→ YOUR GOAL: For each line of the data below that holds "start", copy the line.

→ SUPPLIED DATA:
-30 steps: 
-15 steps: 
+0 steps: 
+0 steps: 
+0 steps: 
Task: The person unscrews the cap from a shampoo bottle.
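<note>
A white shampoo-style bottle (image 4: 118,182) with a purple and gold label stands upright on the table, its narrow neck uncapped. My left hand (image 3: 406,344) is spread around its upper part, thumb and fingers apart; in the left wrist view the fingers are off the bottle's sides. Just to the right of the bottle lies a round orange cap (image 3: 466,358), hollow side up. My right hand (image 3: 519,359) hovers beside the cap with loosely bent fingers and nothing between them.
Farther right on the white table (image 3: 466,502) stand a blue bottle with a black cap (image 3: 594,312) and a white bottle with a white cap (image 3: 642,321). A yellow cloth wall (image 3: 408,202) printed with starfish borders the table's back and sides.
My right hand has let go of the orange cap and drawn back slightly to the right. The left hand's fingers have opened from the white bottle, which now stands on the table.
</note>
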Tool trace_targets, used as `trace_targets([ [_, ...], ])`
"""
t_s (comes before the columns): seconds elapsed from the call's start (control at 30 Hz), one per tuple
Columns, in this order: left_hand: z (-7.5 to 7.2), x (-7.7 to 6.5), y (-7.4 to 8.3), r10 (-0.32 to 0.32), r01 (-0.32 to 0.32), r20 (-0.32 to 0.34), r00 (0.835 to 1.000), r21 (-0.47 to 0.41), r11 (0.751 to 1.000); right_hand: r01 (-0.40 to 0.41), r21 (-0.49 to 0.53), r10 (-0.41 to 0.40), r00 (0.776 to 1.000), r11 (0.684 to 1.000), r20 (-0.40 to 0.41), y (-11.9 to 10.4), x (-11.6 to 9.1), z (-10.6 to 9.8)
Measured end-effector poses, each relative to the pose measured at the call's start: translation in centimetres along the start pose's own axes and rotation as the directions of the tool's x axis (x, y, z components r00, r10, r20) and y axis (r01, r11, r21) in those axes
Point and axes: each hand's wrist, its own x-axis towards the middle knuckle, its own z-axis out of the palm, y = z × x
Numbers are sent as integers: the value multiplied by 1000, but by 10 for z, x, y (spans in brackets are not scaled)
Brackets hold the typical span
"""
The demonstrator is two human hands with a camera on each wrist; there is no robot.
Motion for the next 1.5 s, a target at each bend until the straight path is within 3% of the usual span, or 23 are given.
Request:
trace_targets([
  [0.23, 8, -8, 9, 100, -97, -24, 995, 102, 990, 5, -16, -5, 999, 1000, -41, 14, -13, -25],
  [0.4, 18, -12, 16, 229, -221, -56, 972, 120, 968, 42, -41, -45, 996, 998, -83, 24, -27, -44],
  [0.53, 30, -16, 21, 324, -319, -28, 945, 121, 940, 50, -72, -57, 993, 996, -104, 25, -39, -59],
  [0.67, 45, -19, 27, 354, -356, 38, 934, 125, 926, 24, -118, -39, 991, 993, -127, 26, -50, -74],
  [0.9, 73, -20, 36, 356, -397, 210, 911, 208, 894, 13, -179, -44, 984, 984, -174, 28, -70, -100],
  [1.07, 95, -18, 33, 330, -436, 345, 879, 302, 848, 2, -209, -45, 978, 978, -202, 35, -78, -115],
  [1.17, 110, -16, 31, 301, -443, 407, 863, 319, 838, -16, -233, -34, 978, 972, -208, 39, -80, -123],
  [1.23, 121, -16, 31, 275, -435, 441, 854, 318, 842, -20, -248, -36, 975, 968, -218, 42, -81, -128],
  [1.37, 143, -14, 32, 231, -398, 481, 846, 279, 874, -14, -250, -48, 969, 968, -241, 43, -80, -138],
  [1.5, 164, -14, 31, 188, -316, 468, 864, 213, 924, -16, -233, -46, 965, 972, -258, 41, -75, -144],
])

→ ANSWER SPACE:
t_s (comes before the columns): seconds elapsed from the call's start (control at 30 Hz), one per tuple
Measured end-effector poses, each relative to the pose measured at the call's start: translation in centimetres along the start pose's own axes and rotation as the directions of the tool's x axis (x, y, z components r00, r10, r20) and y axis (r01, r11, r21) in those axes

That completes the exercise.